**YOUR GOAL**.
The required output is a copy of each line in the material below that includes "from".

**DATA EXCERPT**.
+++

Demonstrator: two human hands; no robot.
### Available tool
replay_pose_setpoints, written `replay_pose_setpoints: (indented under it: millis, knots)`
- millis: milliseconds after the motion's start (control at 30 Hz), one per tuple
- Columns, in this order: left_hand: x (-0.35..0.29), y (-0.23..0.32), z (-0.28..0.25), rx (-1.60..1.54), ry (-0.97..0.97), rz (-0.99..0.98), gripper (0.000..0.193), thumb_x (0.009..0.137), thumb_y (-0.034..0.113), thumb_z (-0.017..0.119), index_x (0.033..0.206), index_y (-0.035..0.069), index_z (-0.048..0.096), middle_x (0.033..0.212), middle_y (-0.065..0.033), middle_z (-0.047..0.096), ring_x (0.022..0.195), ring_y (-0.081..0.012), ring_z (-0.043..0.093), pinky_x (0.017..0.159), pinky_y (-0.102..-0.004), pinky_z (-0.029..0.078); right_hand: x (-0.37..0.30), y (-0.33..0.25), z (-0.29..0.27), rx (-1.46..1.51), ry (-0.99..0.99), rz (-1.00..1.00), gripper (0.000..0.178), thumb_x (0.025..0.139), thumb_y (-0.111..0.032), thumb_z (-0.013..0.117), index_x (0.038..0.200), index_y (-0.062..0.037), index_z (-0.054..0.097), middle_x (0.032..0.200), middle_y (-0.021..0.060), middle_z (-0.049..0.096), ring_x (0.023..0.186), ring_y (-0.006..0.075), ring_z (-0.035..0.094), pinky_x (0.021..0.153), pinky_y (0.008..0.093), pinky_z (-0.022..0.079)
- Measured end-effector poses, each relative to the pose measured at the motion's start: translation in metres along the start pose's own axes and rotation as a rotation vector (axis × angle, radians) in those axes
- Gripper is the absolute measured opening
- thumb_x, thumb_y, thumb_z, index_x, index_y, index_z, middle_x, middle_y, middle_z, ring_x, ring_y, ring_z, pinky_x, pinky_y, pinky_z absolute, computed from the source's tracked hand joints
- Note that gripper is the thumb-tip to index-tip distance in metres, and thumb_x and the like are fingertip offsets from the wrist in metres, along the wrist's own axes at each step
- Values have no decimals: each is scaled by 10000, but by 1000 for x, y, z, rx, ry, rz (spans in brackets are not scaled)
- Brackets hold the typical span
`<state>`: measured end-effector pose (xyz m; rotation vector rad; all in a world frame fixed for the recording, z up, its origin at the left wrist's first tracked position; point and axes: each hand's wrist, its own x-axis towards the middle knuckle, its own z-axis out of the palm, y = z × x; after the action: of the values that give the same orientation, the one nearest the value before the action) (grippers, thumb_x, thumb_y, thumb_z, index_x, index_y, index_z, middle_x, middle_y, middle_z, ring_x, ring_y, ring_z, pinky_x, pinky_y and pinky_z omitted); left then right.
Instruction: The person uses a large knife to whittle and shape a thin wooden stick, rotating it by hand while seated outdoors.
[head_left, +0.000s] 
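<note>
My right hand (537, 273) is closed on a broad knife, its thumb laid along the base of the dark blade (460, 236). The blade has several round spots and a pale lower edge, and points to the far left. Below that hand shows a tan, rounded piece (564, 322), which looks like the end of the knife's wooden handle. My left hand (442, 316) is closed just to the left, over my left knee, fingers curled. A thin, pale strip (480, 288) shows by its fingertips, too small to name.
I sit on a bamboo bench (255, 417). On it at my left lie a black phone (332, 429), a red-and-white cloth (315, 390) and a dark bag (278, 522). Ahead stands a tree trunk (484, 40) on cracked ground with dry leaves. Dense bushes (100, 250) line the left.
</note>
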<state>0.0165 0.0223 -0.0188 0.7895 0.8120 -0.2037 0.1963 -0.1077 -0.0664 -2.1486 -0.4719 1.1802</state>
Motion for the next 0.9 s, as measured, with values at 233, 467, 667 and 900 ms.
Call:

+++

**SOLUTION FOR THIS PROBLEM**.
- thumb_x, thumb_y, thumb_z, index_x, index_y, index_z, middle_x, middle_y, middle_z, ring_x, ring_y, ring_z, pinky_x, pinky_y, pinky_z absolute, computed from the source's tracked hand joints
- Note that gripper is the thumb-tip to index-tip distance in metres, and thumb_x and the like are fingertip offsets from the wrist in metres, along the wrist's own axes at each step

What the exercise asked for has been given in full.